• HOW TO COMPLETE THIS TASK
From the first line to the last, restate the data word for word.

↓

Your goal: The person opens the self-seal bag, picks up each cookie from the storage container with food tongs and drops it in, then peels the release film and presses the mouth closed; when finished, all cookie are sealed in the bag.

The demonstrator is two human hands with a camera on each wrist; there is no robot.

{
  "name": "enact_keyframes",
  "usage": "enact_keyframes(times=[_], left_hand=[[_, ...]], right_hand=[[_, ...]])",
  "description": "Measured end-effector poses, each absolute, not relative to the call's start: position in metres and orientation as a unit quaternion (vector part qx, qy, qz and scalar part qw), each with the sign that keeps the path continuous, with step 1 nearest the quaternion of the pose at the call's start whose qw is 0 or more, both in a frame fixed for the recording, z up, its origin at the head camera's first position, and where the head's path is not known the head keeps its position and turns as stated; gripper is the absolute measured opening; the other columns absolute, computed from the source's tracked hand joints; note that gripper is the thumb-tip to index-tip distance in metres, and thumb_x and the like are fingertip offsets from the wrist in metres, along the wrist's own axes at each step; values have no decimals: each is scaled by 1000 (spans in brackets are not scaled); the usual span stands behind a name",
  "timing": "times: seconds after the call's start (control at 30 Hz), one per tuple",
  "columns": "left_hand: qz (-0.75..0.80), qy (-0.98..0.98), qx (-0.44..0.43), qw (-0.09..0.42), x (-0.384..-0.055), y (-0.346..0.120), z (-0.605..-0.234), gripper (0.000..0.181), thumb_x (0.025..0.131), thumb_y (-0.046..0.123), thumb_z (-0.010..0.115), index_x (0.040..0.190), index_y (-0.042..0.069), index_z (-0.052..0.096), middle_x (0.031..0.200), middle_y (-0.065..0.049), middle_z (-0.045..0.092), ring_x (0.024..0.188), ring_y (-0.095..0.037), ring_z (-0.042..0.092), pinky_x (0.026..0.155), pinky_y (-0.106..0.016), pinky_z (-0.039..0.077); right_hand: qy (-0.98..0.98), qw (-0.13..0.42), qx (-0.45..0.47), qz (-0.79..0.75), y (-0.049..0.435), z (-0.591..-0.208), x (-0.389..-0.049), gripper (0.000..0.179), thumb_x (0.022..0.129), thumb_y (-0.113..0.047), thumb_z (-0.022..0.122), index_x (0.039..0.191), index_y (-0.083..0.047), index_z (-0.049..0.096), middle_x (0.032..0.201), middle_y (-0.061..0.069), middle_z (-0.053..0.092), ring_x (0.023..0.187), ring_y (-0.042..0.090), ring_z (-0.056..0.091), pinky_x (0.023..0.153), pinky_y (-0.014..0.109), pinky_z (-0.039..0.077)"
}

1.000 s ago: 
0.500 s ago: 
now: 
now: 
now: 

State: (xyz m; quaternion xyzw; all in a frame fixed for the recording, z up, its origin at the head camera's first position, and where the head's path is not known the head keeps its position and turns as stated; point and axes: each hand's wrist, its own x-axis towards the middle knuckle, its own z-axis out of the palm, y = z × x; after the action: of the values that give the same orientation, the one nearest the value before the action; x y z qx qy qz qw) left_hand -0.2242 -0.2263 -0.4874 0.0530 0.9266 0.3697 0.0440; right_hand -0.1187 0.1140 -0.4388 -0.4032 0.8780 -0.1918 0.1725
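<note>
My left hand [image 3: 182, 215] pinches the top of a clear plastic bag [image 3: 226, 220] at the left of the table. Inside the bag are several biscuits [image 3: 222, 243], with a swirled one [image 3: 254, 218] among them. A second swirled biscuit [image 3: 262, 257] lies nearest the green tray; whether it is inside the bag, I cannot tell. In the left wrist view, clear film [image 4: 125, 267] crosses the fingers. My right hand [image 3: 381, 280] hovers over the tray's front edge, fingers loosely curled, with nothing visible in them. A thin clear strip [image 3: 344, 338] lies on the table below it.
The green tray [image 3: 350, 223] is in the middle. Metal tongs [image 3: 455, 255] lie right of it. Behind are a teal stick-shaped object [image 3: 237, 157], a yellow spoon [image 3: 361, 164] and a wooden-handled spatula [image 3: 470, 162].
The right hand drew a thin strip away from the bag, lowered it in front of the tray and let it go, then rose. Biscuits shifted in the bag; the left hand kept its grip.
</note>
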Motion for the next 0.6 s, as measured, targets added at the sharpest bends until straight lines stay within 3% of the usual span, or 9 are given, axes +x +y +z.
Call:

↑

• WRITTEN ANSWER
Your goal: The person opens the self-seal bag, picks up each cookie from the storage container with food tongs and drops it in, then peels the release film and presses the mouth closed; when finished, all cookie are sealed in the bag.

The demonstrator is two human hands with a camera on each wrist; there is no robot.

{
  "name": "enact_keyframes",
  "usage": "enact_keyframes(times=[_], left_hand=[[_, ...]], right_hand=[[_, ...]])",
  "description": "Measured end-effector poses, each absolute, not relative to the call's start: position in metres and orientation as a unit quaternion (vector part qx, qy, qz and scalar part qw), each with the sign that keeps the path continuous, with step 1 nearest the quaternion of the pose at the call's start whose qw is 0 or more, both in a frame fixed for the recording, z up, its origin at the head camera's first position, and where the head's path is not known the head keeps its position and turns as stated; gripper is the absolute measured opening; the other columns absolute, computed from the source's tracked hand joints; note that gripper is the thumb-tip to index-tip distance in metres, and thumb_x and the like are fingertip offsets from the wrist in metres, along the wrist's own axes at each step; values have no decimals: each is scaled by 1000 (spans in brackets are not scaled); the usual span stands behind a name",
  "timing": "times: seconds after the call's start (control at 30 Hz), one per tuple",
  "columns": "left_hand: qz (-0.75..0.80), qy (-0.98..0.98), qx (-0.44..0.43), qw (-0.09..0.42), x (-0.384..-0.055), y (-0.346..0.120), z (-0.605..-0.234), gripper (0.000..0.181), thumb_x (0.025..0.131), thumb_y (-0.046..0.123), thumb_z (-0.010..0.115), index_x (0.040..0.190), index_y (-0.042..0.069), index_z (-0.052..0.096), middle_x (0.031..0.200), middle_y (-0.065..0.049), middle_z (-0.045..0.092), ring_x (0.024..0.188), ring_y (-0.095..0.037), ring_z (-0.042..0.092), pinky_x (0.026..0.155), pinky_y (-0.106..0.016), pinky_z (-0.039..0.077); right_hand: qy (-0.98..0.98), qw (-0.13..0.42), qx (-0.45..0.47), qz (-0.79..0.75), y (-0.049..0.435), z (-0.591..-0.208), x (-0.389..-0.049), gripper (0.000..0.179), thumb_x (0.022..0.129), thumb_y (-0.113..0.047), thumb_z (-0.022..0.122), index_x (0.039..0.191), index_y (-0.083..0.047), index_z (-0.049..0.096), middle_x (0.032..0.201), middle_y (-0.061..0.069), middle_z (-0.053..0.092), ring_x (0.023..0.187), ring_y (-0.042..0.090), ring_z (-0.056..0.091), pinky_x (0.023..0.153), pinky_y (-0.014..0.109), pinky_z (-0.039..0.077)"
}

1.000 s ago: 
0.500 s ago: 
now: 
now: 
now: 

State: (xyz m; quaternion xyzw; all in a frame fixed for the recording, z up, its origin at the head camera's first position, and where the head's path is not known the head keeps its position and turns as stated; point and axes: each hand's wrist, its own x-axis towards the middle knuckle, its own z-axis out of the palm, y = z × x; after the action: of the values that give the same orientation, the one nearest the value before the action; x y z qx qy qz qw) left_hand -0.2242 -0.2263 -0.4874 0.0530 0.9266 0.3697 0.0440; right_hand -0.1187 0.1140 -0.4388 -0.4032 0.8780 -0.1918 0.1725
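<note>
My left hand [image 3: 182, 215] pinches the top of a clear plastic bag [image 3: 226, 220] at the left of the table. Inside the bag are several biscuits [image 3: 222, 243], with a swirled one [image 3: 254, 218] among them. A second swirled biscuit [image 3: 262, 257] lies nearest the green tray; whether it is inside the bag, I cannot tell. In the left wrist view, clear film [image 4: 125, 267] crosses the fingers. My right hand [image 3: 381, 280] hovers over the tray's front edge, fingers loosely curled, with nothing visible in them. A thin clear strip [image 3: 344, 338] lies on the table below it.
The green tray [image 3: 350, 223] is in the middle. Metal tongs [image 3: 455, 255] lie right of it. Behind are a teal stick-shaped object [image 3: 237, 157], a yellow spoon [image 3: 361, 164] and a wooden-handled spatula [image 3: 470, 162].
The right hand drew a thin strip away from the bag, lowered it in front of the tray and let it go, then rose. Biscuits shifted in the bag; the left hand kept its grip.
</note>
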Motion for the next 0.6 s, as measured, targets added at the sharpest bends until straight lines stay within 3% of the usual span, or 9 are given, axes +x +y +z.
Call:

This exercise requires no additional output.